À mi-parcours de la Stratégie nationale de développement 2020-2030 (SND30), le Cameroun peine encore à mesurer précisément les progrès réalisés dans deux domaines pourtant inscrits parmi ses priorités, la promotion du genre et de l’équité ainsi que celle du bilinguisme, du multiculturalisme et de la citoyenneté. Le constat ressort du rapport d’évaluation à mi-parcours de la mise en œuvre de la SND30.
Dans le domaine du genre, le Comité national de suivi-évaluation (CNSE) recense plusieurs actions conduites dans le cadre de la Politique nationale du genre. Le rapport fait notamment état de 2 023 personnes, dont 1 146 femmes et 877 hommes, accompagnées dans le cadre du PAIRPPEV au ministère des Affaires sociales. Il mentionne également 18 333 personnes handicapées accompagnées vers la réinsertion économique, dont 8 460 femmes et filles.
Dans le secteur agropastoral, 255 247 producteurs ont été formés en 2022 dans le cadre du programme ACEFA. Les femmes représentaient 88 175 bénéficiaires, soit 33,7 %. Dans l’éducation, le taux brut de scolarisation des filles dans les Zones d’éducation prioritaires au secondaire est passé de 20,1 % en 2020 à 23,7 % en 2022. L’indice de parité garçons-filles dans le primaire est, pour sa part, passé de 0,81 à 0,9 sur la même période.
Mais ces données ne permettent pas de disposer d’une situation actualisée à mi-parcours. Le CNSE relève que les statistiques nécessaires au suivi de la Politique nationale du genre proviennent principalement de grandes enquêtes réalisées à une fréquence pouvant atteindre cinq ans. Les valeurs exactes de plusieurs indicateurs n’étaient ainsi pas disponibles en 2022.

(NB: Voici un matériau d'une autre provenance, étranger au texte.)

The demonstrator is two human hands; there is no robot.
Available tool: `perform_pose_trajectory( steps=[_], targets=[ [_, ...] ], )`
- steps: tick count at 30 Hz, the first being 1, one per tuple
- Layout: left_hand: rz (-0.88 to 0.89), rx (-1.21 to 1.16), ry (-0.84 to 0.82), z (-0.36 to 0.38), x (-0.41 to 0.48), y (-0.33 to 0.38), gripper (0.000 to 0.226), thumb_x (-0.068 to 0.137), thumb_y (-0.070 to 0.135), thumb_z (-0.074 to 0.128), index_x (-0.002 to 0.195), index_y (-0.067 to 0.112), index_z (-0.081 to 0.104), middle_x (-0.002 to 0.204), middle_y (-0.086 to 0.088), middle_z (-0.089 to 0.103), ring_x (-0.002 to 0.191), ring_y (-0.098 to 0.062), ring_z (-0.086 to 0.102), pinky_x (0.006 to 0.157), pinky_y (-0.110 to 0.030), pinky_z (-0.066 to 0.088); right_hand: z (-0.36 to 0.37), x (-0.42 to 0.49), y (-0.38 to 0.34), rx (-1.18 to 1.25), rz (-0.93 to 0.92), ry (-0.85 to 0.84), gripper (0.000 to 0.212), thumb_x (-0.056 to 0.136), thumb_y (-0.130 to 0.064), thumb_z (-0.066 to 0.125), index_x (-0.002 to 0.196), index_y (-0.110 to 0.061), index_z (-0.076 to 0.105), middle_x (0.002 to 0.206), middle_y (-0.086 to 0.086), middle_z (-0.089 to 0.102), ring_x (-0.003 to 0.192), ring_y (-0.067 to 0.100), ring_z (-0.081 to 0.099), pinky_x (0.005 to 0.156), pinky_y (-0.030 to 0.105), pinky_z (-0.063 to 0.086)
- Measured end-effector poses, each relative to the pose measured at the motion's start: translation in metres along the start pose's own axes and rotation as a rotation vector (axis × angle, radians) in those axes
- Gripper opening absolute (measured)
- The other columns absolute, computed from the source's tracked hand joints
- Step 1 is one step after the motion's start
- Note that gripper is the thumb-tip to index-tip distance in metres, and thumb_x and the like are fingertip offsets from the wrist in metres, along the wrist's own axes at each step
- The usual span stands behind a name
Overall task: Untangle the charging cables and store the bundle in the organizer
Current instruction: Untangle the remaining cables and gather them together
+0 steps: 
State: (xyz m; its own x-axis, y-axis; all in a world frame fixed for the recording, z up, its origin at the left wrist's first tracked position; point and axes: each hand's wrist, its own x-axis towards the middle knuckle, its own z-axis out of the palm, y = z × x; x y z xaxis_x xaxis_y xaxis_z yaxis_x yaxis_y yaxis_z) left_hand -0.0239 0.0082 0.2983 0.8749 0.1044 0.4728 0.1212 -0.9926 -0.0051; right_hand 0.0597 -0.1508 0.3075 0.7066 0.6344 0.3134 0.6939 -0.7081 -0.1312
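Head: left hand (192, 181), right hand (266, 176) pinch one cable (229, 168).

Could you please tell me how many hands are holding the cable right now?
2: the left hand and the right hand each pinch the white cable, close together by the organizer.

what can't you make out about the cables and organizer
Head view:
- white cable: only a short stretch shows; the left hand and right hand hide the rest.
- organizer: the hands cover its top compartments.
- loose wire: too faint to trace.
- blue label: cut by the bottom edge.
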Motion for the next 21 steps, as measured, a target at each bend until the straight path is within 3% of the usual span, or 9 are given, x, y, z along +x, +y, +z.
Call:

Le rapport relève par ailleurs une progression des violences basées sur le genre, notamment dans les zones touchées par les crises sécuritaires. Il cite une étude de l’UNFPA selon laquelle 32 % des femmes en union ont subi au moins une forme de violence basée sur le genre de la part de leur conjoint.
Sur le plan institutionnel, des avancées sont toutefois enregistrées. En 2023, dix administrations sectorielles ont été accompagnées dans la prise en compte du genre dans leurs documents de préparation budgétaire. Le rapport cite également l’adoption de la Stratégie nationale de lutte contre les violences basées sur le genre 2022-2026 et du Plan d’actions national pour l’élimination des mutilations génitales féminines.
Le suivi du bilinguisme présente une autre difficulté. Dans la section consacrée à la promotion du bilinguisme, du multiculturalisme et de la citoyenneté, le rapport recense plusieurs activités menées entre 2020 et 2024, sans toutefois les accompagner d’indicateurs chiffrés permettant d’en mesurer les résultats.
Le document cite notamment l’organisation de la Semaine nationale du bilinguisme, des missions d’évaluation de l’application de la politique des langues officielles dans 38 départements ministériels, ainsi que des missions d’évaluation de la pratique du bilinguisme dans certaines administrations publiques.
Sur le multiculturalisme et le vivre-ensemble, le CNSE mentionne la surveillance des médias et des réseaux sociaux contre les discours de haine et la xénophobie, une plateforme de collaboration avec 14 organisations de la société civile représentant les dix régions, ainsi que l’évaluation du brassage culturel dans plusieurs institutions publiques.
Le rapport fait également état d’un avant-projet de loi sur le multiculturalisme transmis à la Présidence de la République et en attente de suite. Mais contrairement à d’autres secteurs de la SND30, aucune série d’indicateurs ne permet, dans cette section, d’apprécier quantitativement l’évolution des résultats.
Le rapport met ainsi en lumière une difficulté de suivi qui concerne clairement le genre et qui apparaît également dans la présentation du bilinguisme : les actions sont recensées, mais leur évolution reste difficile à apprécier lorsque les données statistiques ou les indicateurs de résultats ne sont pas disponibles.